Digital communication tools have advanced firms’ marketing efforts, allowing them to reach customers in an environment where clients no longer want to meet in person or take phone calls, such as on social media.
While there are compliance challenges concerning testimonials and endorsements, firms have started leveraging these communications more since the modernization of the SEC’s Marketing Rule, which has clarified the appropriate use of these tools.
Enablement vs. prohibition
Firms should understand that having a mobile device within reach may impact communications. With historically large fines and sweep exams spreading through the industry, firms must address these technologies and implement effective policies and procedures around their use.
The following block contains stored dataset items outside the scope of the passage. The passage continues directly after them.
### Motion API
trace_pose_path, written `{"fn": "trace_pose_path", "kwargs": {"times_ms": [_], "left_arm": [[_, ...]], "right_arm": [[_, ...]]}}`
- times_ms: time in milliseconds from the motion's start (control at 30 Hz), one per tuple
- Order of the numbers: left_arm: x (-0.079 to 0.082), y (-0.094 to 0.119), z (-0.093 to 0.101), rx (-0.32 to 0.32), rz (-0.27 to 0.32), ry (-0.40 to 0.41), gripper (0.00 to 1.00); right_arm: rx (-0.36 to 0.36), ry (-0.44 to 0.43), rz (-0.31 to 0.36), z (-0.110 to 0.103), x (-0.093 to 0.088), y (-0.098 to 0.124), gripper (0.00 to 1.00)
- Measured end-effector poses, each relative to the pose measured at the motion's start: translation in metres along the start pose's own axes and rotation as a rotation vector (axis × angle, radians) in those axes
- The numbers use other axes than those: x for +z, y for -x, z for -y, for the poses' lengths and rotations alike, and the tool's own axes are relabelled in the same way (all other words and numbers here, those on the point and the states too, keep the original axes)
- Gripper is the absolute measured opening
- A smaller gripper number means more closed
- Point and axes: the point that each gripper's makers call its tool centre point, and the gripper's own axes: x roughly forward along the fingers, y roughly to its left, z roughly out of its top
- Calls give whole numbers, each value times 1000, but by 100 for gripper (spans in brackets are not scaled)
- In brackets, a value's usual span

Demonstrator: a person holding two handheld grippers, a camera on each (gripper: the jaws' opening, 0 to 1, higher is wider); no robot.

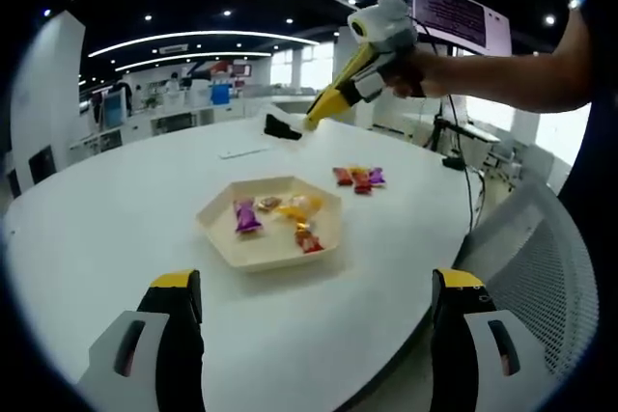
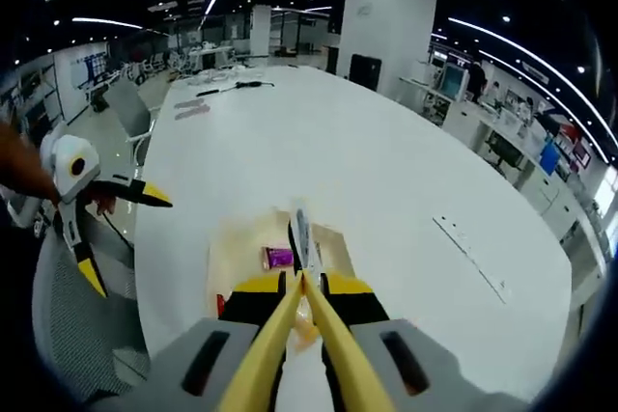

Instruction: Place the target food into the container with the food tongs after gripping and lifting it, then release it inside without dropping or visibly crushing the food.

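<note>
holding the food tongs (image 2: 304, 320) clenched between its jaws, the right gripper (image 1: 381, 31) hangs above the white table (image 1: 116, 209), well over the far side of the tray. in the left gripper view the yellow tong arms run down to a dark tip that points at bare table beyond the container (image 1: 275, 243), not at any food. in the right gripper view the two tong arms lie nearly together and their tips sit over the container; whether anything is pinched between the tips i cannot tell.

target food: three wrapped sweets (image 1: 358, 178) lie in a small cluster on the table just beside the container, apart from its rim. several wrapped pieces, one purple (image 1: 246, 216), already lie inside.

left gripper (image 1: 314, 335): jaws spread wide, released, nothing between them, held back near the table edge, likely parked to keep out of the tongs' way.

judgement: the grip on the outside sweets is not yet made.
</note>
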Motion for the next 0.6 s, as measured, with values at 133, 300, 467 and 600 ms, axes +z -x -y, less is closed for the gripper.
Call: {"fn": "trace_pose_path", "kwargs": {"times_ms": [133,300,467,600], "left_arm": [[0,0,-1,3,1,-1,95],[1,0,-1,6,3,2,95],[1,0,-2,8,4,1,95],[1,0,-2,7,3,1,95]], "right_arm": [[11,4,2,-5,6,-9,13],[22,20,4,-13,11,-17,13],[27,27,5,-13,13,-17,13],[26,33,9,-13,14,-17,13]]}}
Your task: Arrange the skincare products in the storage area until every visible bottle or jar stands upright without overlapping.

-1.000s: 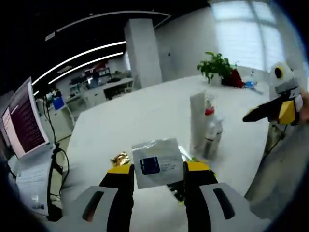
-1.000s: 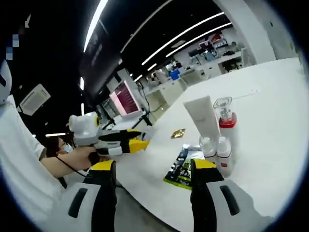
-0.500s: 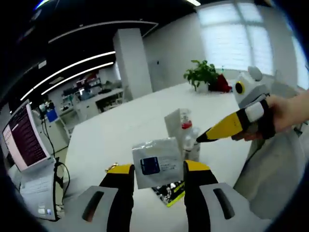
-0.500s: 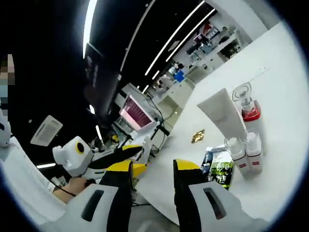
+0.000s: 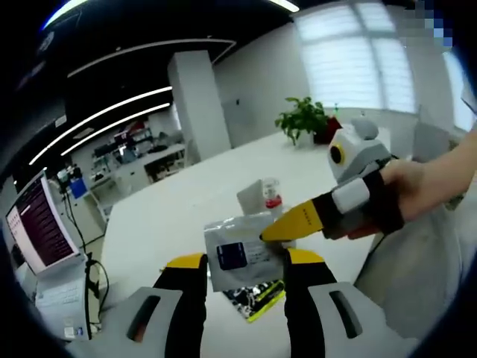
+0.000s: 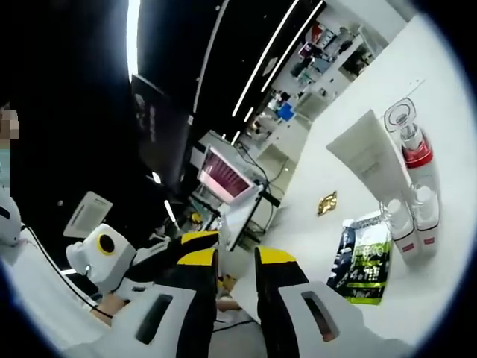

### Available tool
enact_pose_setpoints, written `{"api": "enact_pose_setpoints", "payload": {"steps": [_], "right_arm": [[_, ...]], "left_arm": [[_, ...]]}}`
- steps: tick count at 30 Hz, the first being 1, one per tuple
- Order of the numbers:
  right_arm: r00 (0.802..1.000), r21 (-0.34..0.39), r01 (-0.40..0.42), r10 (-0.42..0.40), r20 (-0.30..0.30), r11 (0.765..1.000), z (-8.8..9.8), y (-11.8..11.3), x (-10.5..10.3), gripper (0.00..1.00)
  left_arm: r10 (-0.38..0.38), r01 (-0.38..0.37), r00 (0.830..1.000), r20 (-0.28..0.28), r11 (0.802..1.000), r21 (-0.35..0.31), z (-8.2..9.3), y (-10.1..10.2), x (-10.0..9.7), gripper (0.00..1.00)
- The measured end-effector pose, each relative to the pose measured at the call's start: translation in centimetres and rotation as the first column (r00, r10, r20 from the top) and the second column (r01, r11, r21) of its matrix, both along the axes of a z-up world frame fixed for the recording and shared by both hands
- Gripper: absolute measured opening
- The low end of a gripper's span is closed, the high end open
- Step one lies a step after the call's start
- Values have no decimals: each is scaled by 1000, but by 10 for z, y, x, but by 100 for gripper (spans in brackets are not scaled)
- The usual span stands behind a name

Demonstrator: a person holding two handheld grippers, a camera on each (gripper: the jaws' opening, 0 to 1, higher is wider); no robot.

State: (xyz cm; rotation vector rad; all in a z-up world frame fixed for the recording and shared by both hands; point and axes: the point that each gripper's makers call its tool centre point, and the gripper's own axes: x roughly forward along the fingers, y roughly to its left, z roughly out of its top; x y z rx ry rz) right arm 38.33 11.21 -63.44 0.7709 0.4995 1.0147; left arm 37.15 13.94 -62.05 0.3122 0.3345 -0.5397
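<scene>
My left gripper (image 5: 242, 261) is shut on a white sachet (image 5: 246, 239) with a blue label, held up off the white table (image 5: 171, 216). My right gripper (image 5: 279, 230) comes in from the right with its yellow tip at the sachet's right edge. In the right gripper view my right gripper (image 6: 236, 257) has its jaws drawn close with a small gap, and the sachet's edge (image 6: 242, 212) and the left gripper (image 6: 190, 240) sit just beyond them. A white tube (image 6: 369, 153), a red-collared bottle (image 6: 410, 145) and two small white bottles (image 6: 406, 224) stand upright. A dark green sachet (image 6: 365, 257) lies flat beside them.
A gold wrapper (image 6: 326, 203) lies on the table near the tube. A laptop (image 5: 37, 227) sits off the table's left side, and a potted plant (image 5: 302, 119) stands at the far edge. A person's hand (image 5: 421, 190) holds the right gripper.
The right gripper has come in to the sachet's edge and its jaws have narrowed. The left gripper still holds the sachet, and both views have drawn back from the table.
</scene>
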Motion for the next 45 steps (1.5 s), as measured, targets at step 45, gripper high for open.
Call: {"api": "enact_pose_setpoints", "payload": {"steps": [45], "right_arm": [[993,88,-115,115,9,990,11,-3,-21,1]], "left_arm": [[-306,190,916,-260,901,-391,-6,6,-9,30]]}}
While firms may be tempted to prohibit the use of text messaging and other mobile communication applications, regulators question if prohibition policies are effective. Chilin suggests a proactive approach to these communications.
“Policies of prohibition set you on the path of failure, not towards a path of success. There is an expectation of supervision for firms to prove that prohibited business communications are not occurring.”
“If firms are left in a situation where they have to rely on some sort of recordkeeping tool or capture tool to help them monitor that channel, they might as well embrace the channel and enable their employees to use it compliantly,” says Steve Marsh, CEO of Smarsh.
Regulators offer no grace period for violations
While many firms within the industry are still trying to catch up to the new communication channels the pandemic forced them to embrace, regulators have been clear that firms should remediate and self-report any compliance violations regarding off-channel communications. There should be no expectations of a grace period or the ability for firms to claim ignorance on how to react to these types of communications.
“The WhatsApp example was very different from old expectations that there would be a grace period for compliance to set up the proper policies and procedures for a new communication channel,” says Marsh. “Now we’re seeing some of the biggest fines in our industry. And that concept of a grace period for compliance to catch up completely vanished.”
Firms should expect communications and recordkeeping fines to continue, no matter how large or small. Even firm principals and registered brokers aren’t immune to these regulatory requirements.